* **Work order**
Type out the lines below exactly, pictures excluded.

* **Provided material**
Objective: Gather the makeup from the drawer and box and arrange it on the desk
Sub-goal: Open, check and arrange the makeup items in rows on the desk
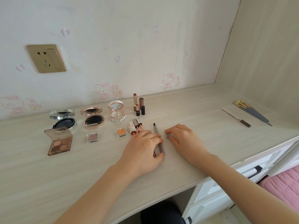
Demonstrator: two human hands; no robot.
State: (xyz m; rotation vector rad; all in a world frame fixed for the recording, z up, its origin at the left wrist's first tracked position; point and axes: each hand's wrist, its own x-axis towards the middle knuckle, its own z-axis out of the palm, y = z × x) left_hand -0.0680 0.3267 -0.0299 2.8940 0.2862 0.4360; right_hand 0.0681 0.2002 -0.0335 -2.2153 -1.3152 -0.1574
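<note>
Nothing legible in front of me.
Tiny print by my white compact (116, 116) is too small to read.

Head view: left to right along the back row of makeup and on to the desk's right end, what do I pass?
silver compact → rose-gold compact → white ornate compact → upright lipsticks → white pencil → bundle of brushes
</note>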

* **Reply**
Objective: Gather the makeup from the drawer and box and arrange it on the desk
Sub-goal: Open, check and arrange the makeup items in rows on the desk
Demonstrator: two human hands; no robot.
State: (xyz m; rotation vector rad; all in a world frame fixed for the recording, z up, its origin at the left wrist's first tracked position; point and axes: each hand's wrist, its own x-axis towards the middle knuckle, its own z-axis out of the palm, y = z × x) left_hand -0.0680 0.3267 -0.0299 2.8940 0.2862 0.4360; right_hand 0.0681 0.2002 -0.0335 -2.2153 -1.3152 -0.1574
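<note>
Nothing legible in front of me.
Tiny print by my white compact (116, 116) is too small to read.

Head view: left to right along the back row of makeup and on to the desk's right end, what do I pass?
silver compact → rose-gold compact → white ornate compact → upright lipsticks → white pencil → bundle of brushes
</note>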

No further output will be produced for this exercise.